Eclairage. La photographe lausannoise Anne Voeffray unit une pratique personnelle à, désormais, l’enseignement de la «photothérapie».
Que la pratique de la photographie puisse être une thérapie personnelle n’étonnera personne. Surtout à l’époque du selfie érigé en langage de communication universelle. L’autoportrait ludique ou compulsif, smartphone tendu devant son visage, ne repose-t-il pas aussi sur la quête d’une meilleure estime de soi? Sur la tentative de superposer une image subjective – celle que l’on se fait de soi-même – avec l’image objective que nous renvoie l’écran?
La photocatharsis est bien l’une des propriétés du médium. Elle figure désormais parmi les techniques de l’art-thérapie, à côté du dessin ou de la sculpture. Mais l’art-thérapie sépare le geste créateur du diagnostic posé par les thérapeutes. D’un côté le patient, de l’autre le professionnel de la santé.

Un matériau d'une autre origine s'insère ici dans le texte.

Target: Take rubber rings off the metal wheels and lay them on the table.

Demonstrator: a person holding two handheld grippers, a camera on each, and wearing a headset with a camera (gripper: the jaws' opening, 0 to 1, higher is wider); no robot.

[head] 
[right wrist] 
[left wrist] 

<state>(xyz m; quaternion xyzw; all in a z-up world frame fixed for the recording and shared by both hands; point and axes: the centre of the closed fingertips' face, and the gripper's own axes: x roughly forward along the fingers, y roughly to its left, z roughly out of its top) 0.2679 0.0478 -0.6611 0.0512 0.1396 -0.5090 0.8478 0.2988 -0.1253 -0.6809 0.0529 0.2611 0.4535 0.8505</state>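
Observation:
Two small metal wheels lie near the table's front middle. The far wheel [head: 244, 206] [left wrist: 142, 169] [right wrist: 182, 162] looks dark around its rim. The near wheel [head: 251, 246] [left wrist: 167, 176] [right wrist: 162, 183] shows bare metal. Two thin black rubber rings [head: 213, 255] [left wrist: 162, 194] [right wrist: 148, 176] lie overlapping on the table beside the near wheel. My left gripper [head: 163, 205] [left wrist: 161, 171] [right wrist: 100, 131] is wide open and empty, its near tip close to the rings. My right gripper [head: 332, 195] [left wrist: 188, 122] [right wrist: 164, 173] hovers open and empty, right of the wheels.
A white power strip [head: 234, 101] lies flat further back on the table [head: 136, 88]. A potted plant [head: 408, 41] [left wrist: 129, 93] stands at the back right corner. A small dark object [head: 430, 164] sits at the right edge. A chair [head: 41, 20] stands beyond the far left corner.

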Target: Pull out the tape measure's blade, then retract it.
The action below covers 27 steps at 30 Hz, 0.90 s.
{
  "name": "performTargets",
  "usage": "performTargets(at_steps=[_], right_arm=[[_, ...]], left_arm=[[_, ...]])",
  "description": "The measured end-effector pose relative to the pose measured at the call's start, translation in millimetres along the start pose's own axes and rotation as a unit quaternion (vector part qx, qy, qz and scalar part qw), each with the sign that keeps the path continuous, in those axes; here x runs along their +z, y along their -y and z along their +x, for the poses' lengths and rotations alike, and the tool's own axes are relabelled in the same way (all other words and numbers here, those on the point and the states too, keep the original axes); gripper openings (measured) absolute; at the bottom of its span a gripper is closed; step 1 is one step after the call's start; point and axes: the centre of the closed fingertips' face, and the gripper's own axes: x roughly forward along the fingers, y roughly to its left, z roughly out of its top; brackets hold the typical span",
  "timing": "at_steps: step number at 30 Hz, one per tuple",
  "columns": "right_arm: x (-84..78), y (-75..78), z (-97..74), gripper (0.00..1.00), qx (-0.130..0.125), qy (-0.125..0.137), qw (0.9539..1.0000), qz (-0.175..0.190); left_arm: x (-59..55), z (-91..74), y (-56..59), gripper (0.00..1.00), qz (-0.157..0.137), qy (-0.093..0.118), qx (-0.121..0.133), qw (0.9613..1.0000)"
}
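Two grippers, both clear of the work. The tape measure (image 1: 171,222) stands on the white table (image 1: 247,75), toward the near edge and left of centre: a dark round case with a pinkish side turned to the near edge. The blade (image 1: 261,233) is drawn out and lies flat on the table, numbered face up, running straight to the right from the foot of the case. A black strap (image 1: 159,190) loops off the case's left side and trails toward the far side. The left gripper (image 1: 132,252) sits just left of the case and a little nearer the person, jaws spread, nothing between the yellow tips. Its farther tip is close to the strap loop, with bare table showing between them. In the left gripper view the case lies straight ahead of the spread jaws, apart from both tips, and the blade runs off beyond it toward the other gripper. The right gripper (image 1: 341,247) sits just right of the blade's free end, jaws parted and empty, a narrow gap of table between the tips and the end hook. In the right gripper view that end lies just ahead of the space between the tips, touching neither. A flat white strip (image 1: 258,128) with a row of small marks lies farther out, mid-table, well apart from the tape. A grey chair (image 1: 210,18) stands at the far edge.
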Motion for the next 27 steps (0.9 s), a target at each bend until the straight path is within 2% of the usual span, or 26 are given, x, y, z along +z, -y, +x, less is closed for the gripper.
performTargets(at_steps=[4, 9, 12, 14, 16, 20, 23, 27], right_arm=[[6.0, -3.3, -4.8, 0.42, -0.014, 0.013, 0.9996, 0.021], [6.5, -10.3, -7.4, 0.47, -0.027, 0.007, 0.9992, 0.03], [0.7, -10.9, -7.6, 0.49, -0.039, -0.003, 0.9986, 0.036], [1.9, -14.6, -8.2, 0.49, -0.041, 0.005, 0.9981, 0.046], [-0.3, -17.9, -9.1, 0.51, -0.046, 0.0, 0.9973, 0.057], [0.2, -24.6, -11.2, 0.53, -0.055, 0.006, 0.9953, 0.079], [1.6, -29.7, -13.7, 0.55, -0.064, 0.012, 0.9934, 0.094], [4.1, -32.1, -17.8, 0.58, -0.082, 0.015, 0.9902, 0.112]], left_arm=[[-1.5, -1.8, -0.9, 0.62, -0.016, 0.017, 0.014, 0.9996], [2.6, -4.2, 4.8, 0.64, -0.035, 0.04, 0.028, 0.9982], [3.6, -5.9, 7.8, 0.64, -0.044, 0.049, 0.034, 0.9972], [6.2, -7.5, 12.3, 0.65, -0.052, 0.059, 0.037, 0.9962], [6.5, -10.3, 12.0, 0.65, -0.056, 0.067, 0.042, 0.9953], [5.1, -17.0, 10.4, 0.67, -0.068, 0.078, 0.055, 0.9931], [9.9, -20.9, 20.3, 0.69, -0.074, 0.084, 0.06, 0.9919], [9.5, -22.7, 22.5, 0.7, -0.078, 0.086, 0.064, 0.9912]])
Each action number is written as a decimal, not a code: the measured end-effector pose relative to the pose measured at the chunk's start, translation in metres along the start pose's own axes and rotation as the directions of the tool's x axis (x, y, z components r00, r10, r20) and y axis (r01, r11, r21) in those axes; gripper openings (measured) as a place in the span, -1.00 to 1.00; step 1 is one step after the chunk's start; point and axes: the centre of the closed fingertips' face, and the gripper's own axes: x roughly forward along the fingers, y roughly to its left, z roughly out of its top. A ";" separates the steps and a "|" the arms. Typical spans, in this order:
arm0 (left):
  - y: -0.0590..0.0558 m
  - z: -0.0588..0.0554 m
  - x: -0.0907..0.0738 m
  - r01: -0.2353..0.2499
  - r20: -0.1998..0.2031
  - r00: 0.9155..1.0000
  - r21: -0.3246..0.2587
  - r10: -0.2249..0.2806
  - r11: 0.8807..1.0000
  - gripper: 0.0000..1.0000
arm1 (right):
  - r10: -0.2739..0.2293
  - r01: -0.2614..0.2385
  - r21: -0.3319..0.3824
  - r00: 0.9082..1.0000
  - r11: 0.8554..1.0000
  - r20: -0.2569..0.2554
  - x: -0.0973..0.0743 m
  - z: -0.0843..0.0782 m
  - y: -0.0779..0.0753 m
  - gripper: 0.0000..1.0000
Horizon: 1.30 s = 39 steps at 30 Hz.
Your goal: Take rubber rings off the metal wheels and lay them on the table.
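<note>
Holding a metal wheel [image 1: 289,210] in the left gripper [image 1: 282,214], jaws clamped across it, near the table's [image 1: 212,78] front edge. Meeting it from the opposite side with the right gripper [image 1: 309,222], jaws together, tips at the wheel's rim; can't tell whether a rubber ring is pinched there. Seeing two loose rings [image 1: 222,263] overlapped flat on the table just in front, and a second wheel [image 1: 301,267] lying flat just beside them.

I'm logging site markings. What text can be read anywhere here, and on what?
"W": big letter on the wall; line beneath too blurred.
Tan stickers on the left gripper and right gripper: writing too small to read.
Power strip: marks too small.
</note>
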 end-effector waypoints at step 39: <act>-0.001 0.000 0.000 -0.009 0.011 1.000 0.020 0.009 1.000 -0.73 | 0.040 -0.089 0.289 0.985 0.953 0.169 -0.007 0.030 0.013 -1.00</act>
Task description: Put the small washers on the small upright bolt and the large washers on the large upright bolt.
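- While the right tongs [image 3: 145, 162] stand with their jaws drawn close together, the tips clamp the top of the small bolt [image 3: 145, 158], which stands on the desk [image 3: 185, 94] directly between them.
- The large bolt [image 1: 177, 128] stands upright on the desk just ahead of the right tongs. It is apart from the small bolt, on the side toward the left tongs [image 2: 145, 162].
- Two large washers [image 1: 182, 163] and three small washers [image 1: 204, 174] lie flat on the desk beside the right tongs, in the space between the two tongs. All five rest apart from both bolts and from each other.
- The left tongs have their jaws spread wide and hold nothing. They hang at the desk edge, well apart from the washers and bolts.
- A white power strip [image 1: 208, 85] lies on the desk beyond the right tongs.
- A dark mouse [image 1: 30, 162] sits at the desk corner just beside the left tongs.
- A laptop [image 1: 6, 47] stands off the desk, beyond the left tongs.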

Des photographes vont actuellement plus loin en liant leur propre pratique à l’enseignement de la «photothérapie». C’est le cas de l’artiste espagnole Cristina Nuñez. Elle a mis au point sa propre méthode de «l’expérience de l’autoportrait» et organise des ateliers collectifs, par exemple dans des prisons. A Bruxelles, Emilie Danchin travaille dans le même sens. Mais sa formation s’adresse à des artistes, des photographes ou des professionnels de la santé mentale. Elle l’enseigne en Belgique, ainsi qu’au centre Créavie à Colombier (VD).
Photographe, infirmière et sociologue, la Lausannoise Anne Voeffray a suivi cette formation, tant à Bruxelles qu’à Colombier. Elle la met depuis quelques mois en pratique avec des individus ou des groupes, tirant parti des propriétés émotionnelles de la photographie pour chercher un apaisement, une confiance ou l’exploration de sa personnalité. Pas question ici de remplacer une psychothérapie, mais de proposer un complément, par l’image.
Celle-ci peut être amenée à l’atelier, réalisée sur place ou figurer parmi d’autres photographies soumises à une personne qui cherche de l’aide. L’idée est toujours d’utiliser la médiation de la photo pour mieux se relier à soi-même, aux autres, au monde.
Images voilées
Anne Voeffray a d’abord exercé cette thérapie sur elle-même, sans s’en rendre compte. Il y a une demi-douzaine d’années, à la suite d’une importante casse psychique, elle a commencé à se photographier elle-même. Des images allusives, voilées, craquelées, saturniennes, bientôt complétées par des paysages de la même eau trouble. Vite repérées, les photos ont été exposées dans des galeries ou utilisées pour des couvertures de livres, par exemple les romans noirs de l’éditeur lausannois BSN Press.
Puis des visiteurs ou lecteurs, frappés par ces images intenses, ont pris contact avec Anne Voeffray pour qu’elle les prenne en photo. Clic-déclic: ces demandes inattendues ont conduit la Lausannoise à l’exercice de la photothérapie.
Ce qui ne l’empêche pas de poursuivre sa recherche existentielle à l’aide de son appareil. Anne Voeffray publie en cette fin d’année son premier livre. Le titre, Magma, évoque l’espace bouillonnant, sous pression, qui s’agite sous la surface des choses et des êtres. Les autoportraits alternent avec les paysages, le noir avec le blanc, l’angoisse avec le calme, l’informe avec la mise en forme. Et c’est BSN, l’éditeur de romans noirs, qui publie Magma, comme de juste. Et Anne Voeffray, dans la vie, est une personne lumineuse. Comme de juste aussi.
«Magma». D’Anne Voeffray. BSN Press.